→ Task requirements
For the entries below, the result should be an exact transcription of the lines from the one with "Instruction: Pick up" up to and including the one with "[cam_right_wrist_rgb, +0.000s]", and only those.
-------------------------
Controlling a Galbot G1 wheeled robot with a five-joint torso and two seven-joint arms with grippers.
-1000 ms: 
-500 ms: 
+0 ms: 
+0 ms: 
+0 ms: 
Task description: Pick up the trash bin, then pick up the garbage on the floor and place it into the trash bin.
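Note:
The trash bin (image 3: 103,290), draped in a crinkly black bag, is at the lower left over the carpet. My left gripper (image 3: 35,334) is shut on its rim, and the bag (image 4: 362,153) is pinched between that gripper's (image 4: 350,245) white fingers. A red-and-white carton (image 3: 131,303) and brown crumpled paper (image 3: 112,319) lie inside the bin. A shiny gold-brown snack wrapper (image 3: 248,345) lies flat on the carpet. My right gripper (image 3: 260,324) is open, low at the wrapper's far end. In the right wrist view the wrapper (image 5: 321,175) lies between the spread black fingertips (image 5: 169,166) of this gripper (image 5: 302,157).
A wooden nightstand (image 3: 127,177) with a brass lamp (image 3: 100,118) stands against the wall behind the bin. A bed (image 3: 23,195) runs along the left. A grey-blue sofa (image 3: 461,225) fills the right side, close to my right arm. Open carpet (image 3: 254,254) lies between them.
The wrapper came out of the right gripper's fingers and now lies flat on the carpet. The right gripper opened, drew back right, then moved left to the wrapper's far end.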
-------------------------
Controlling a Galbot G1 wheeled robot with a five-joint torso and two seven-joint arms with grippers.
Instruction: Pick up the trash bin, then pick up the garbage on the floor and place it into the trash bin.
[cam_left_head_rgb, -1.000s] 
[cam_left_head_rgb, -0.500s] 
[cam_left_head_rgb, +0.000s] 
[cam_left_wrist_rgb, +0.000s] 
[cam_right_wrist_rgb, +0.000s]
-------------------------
→ Solution
Instruction: Pick up the trash bin, then pick up the garbage on the floor and place it into the trash bin.
[cam_left_head_rgb, -1.000s] 
[cam_left_head_rgb, -0.500s] 
[cam_left_head_rgb, +0.000s] 
[cam_left_wrist_rgb, +0.000s] 
[cam_right_wrist_rgb, +0.000s]

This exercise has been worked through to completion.